"Suburban commuters, the people most affected by any uptick in parking rates, have no vote in the mayoral election."He makes that note near the end of his editorial and then he drops it, but somehow I will make a whole blog post out of this one line because I think he's looking at the tip of the iceberg of this thinly-veiled city versus suburb issue. City dwellers love the idea of leasing the parking garages and dealing with the city pension problem with the profits. Why? Because city dwellers DO NOT USE the parking garages. City dwellers take the bus or walk to work. We were just rated the 10th best walking city in part because a whopping 12% of us walk to work, the most in the nation after Boston. Another 18% take public transportation.
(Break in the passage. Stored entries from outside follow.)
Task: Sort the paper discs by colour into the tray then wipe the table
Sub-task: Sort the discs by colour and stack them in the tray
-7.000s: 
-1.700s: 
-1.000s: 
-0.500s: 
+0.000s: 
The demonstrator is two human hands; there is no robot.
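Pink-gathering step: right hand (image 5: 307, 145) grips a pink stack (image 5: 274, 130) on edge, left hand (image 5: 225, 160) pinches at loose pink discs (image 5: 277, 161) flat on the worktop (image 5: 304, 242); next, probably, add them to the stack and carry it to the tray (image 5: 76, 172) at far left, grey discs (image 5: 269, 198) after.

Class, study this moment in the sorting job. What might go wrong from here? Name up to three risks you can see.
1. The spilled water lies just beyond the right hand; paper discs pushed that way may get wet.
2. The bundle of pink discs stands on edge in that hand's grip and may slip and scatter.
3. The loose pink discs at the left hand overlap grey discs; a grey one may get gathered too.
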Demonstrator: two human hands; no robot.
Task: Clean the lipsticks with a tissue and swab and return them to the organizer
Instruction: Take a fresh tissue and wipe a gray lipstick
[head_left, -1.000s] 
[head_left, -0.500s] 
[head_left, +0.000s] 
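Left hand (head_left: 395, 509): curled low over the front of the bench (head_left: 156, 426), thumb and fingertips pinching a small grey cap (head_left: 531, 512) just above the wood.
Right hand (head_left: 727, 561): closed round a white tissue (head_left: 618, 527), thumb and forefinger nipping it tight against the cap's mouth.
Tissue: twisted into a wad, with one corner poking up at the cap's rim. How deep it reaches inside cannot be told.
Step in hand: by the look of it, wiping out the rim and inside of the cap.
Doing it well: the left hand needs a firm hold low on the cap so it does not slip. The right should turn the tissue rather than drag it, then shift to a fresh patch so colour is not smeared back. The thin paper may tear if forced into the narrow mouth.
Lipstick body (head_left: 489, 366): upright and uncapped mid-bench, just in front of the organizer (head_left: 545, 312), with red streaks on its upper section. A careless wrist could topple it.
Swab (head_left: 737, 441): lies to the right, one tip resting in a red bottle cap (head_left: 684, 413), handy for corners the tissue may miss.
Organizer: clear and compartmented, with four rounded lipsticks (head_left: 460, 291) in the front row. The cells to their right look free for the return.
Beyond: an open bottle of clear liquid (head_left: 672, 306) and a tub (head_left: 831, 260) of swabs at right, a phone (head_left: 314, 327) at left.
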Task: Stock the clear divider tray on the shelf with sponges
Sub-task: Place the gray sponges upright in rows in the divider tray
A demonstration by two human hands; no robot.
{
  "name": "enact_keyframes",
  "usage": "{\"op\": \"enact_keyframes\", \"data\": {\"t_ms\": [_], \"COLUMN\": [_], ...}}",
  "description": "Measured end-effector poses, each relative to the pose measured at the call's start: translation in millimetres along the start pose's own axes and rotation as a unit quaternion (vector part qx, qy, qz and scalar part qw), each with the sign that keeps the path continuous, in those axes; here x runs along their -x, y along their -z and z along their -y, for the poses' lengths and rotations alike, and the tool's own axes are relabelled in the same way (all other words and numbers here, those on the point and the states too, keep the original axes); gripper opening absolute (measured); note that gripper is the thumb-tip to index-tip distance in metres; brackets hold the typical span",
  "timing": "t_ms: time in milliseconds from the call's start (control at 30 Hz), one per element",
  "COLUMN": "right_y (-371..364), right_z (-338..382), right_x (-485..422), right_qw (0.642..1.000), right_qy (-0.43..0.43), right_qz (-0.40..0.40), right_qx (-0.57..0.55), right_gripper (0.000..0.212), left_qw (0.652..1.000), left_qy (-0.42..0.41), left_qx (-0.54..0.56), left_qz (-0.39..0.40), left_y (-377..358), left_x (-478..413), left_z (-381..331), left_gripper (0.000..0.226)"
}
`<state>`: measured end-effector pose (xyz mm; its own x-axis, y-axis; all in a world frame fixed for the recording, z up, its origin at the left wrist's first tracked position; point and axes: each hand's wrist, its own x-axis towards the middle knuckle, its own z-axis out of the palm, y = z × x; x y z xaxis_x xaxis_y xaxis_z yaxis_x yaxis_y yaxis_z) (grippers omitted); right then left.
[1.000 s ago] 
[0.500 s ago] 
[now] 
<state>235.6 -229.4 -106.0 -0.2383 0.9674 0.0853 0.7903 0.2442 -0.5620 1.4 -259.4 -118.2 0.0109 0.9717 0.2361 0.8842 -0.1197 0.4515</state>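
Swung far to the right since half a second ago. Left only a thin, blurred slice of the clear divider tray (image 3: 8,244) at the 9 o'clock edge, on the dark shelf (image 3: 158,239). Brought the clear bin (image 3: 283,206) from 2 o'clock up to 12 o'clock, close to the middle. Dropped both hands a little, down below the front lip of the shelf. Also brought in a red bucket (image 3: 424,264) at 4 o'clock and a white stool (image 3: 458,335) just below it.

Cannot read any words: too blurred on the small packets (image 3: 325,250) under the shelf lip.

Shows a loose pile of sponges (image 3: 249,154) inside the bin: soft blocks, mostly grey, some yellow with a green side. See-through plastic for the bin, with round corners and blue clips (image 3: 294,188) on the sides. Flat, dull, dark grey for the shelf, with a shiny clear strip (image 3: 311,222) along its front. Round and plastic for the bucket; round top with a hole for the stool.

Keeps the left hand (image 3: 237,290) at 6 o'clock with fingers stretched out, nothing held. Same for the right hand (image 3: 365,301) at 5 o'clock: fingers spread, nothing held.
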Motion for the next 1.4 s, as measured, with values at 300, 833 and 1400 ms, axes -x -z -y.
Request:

So, how about the city sells/leases the parking garages to the county? The county can manage them for the good of the county residents and then the city doesn't have to be responsible for taking care of suburban commuters at the expense of our city pensions.
Of course, the county doesn't want to buy the parking garages. Why would they? The county [read: Dan Onorato] also wants to contribute as little as is necessary for the upkeep and running of Port Authority. The county [read: Dan Onorato] also wants to keep the status quo of unjust property taxes. And the people that live in the county? They tend to think this is all a city problem, and they bemoan us city-dwellers for continuously voting in inept government that they have no control over. Well, suburban commuters, you do not have a mayoral vote, but you do have control over your government. You choose to not live in the city, you reject consolidation between city and county, and you vote for people like Onorato who undermine your cause by furthering the fractions between city and county despite boasting about the 2 municipality functions he's managed to merge.
And how did the city get in such poor shape? It seems to me that for a long time people thought it was easier to leave the city instead of help fix it. They were right. It was easier in the short-term, but now we're all paying for it - whether through higher taxes or parking rates. The big problem is that right now, the only one who's really profiting from it all is private parking garage owners.
How about the city offers to eliminate the dreaded parking garage tax, offers to keep ineptly running the parking garages (with their incumbent city pension issues and nepotism) and instead institutes a low wage tax on those suburban commuters? Is there any concession on the city's part that would make this palatable? County membership on the Parking Authority board? A citizen watchdog board made up of both city and county residents?
Let's work together to solve these issues. Let's all elect officials who will actually work together instead of giving lip service to a joke of a consolidation plan. Let's make Pittsburgh and the region stronger instead of just tearing each other apart.